Your objective:
The answer consists solely of the data below, reproduced exactly.

(Data block)

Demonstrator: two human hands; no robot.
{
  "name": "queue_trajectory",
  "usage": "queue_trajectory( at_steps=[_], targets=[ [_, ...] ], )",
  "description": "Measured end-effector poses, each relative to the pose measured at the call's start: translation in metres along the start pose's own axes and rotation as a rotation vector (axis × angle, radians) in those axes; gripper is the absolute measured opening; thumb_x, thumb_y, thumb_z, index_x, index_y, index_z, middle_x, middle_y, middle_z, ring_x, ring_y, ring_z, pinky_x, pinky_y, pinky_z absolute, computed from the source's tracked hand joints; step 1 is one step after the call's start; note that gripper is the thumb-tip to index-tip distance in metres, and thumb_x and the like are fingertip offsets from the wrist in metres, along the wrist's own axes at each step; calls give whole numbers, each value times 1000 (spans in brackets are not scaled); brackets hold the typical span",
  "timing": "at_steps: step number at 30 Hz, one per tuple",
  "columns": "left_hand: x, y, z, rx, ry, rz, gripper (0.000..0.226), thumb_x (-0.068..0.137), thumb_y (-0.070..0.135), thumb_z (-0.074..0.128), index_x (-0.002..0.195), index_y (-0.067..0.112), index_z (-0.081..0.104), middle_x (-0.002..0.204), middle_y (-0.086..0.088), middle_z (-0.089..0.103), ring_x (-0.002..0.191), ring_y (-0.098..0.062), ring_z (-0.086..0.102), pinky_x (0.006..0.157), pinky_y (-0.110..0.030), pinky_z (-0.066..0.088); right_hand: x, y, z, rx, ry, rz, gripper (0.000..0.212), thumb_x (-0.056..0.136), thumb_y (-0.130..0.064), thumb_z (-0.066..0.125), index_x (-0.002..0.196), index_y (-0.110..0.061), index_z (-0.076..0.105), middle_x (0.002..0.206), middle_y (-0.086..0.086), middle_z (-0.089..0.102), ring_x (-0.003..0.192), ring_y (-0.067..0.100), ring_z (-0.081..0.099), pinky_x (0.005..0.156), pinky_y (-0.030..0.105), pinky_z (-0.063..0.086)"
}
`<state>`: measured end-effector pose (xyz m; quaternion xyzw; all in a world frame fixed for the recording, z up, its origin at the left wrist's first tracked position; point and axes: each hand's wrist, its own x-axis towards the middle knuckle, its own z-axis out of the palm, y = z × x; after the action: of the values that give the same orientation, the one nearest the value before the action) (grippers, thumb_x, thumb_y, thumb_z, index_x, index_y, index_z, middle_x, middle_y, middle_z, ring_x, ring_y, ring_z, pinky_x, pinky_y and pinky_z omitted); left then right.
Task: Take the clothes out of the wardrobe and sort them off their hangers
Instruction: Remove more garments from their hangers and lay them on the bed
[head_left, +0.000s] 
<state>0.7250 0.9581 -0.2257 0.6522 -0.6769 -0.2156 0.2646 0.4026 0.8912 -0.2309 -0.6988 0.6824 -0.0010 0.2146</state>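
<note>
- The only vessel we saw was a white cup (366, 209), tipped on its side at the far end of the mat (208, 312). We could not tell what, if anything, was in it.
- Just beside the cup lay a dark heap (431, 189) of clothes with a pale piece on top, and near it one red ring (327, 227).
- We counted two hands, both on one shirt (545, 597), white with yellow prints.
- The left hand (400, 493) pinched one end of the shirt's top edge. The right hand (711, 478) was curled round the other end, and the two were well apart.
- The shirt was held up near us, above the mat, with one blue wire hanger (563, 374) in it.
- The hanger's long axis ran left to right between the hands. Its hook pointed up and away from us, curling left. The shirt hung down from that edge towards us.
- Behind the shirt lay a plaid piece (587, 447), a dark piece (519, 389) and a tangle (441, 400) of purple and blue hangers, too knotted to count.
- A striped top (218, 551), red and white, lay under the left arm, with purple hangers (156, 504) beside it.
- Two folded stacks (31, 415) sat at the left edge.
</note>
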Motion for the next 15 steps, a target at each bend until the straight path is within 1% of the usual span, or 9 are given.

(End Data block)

Written answer:
Demonstrator: two human hands; no robot.
{
  "name": "queue_trajectory",
  "usage": "queue_trajectory( at_steps=[_], targets=[ [_, ...] ], )",
  "description": "Measured end-effector poses, each relative to the pose measured at the call's start: translation in metres along the start pose's own axes and rotation as a rotation vector (axis × angle, radians) in those axes; gripper is the absolute measured opening; thumb_x, thumb_y, thumb_z, index_x, index_y, index_z, middle_x, middle_y, middle_z, ring_x, ring_y, ring_z, pinky_x, pinky_y, pinky_z absolute, computed from the source's tracked hand joints; step 1 is one step after the call's start; note that gripper is the thumb-tip to index-tip distance in metres, and thumb_x and the like are fingertip offsets from the wrist in metres, along the wrist's own axes at each step; calls give whole numbers, each value times 1000 (spans in brackets are not scaled); brackets hold the typical span",
  "timing": "at_steps: step number at 30 Hz, one per tuple",
  "columns": "left_hand: x, y, z, rx, ry, rz, gripper (0.000..0.226), thumb_x (-0.068..0.137), thumb_y (-0.070..0.135), thumb_z (-0.074..0.128), index_x (-0.002..0.195), index_y (-0.067..0.112), index_z (-0.081..0.104), middle_x (-0.002..0.204), middle_y (-0.086..0.088), middle_z (-0.089..0.103), ring_x (-0.002..0.191), ring_y (-0.098..0.062), ring_z (-0.086..0.102), pinky_x (0.006..0.157), pinky_y (-0.110..0.030), pinky_z (-0.066..0.088); right_hand: x, y, z, rx, ry, rz, gripper (0.000..0.212), thumb_x (-0.056..0.136), thumb_y (-0.130..0.064), thumb_z (-0.066..0.125), index_x (-0.002..0.196), index_y (-0.110..0.061), index_z (-0.076..0.105), middle_x (0.002..0.206), middle_y (-0.086..0.086), middle_z (-0.089..0.102), ring_x (-0.003..0.192), ring_y (-0.067..0.100), ring_z (-0.081..0.099), pinky_x (0.005..0.156), pinky_y (-0.030..0.105), pinky_z (-0.063..0.086)"
}
`<state>`: measured end-effector pose (xyz m; quaternion xyzw; all in a world frame fixed for the recording, z up, its origin at the left wrist's first tracked position; point and axes: each hand's wrist, its own x-axis towards the middle knuckle, its own z-axis out of the palm, y = z × x; after the action: of the values that give the same orientation, the one nearest the value before the action) (grippers, thumb_x, thumb_y, thumb_z, index_x, index_y, index_z, middle_x, middle_y, middle_z, ring_x, ring_y, ring_z, pinky_x, pinky_y and pinky_z omitted); left then right.
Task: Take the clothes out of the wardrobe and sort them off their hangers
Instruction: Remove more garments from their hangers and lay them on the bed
[head_left, +0.000s] 
<state>0.7250 0.9581 -0.2257 0.6522 -0.6769 -0.2156 0.2646 0.4026 0.8912 -0.2309 -0.6988 0.6824 -0.0010 0.2146</state>
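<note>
- The only vessel we saw was a white cup (366, 209), tipped on its side at the far end of the mat (208, 312). We could not tell what, if anything, was in it.
- Just beside the cup lay a dark heap (431, 189) of clothes with a pale piece on top, and near it one red ring (327, 227).
- We counted two hands, both on one shirt (545, 597), white with yellow prints.
- The left hand (400, 493) pinched one end of the shirt's top edge. The right hand (711, 478) was curled round the other end, and the two were well apart.
- The shirt was held up near us, above the mat, with one blue wire hanger (563, 374) in it.
- The hanger's long axis ran left to right between the hands. Its hook pointed up and away from us, curling left. The shirt hung down from that edge towards us.
- Behind the shirt lay a plaid piece (587, 447), a dark piece (519, 389) and a tangle (441, 400) of purple and blue hangers, too knotted to count.
- A striped top (218, 551), red and white, lay under the left arm, with purple hangers (156, 504) beside it.
- Two folded stacks (31, 415) sat at the left edge.
</note>
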Motion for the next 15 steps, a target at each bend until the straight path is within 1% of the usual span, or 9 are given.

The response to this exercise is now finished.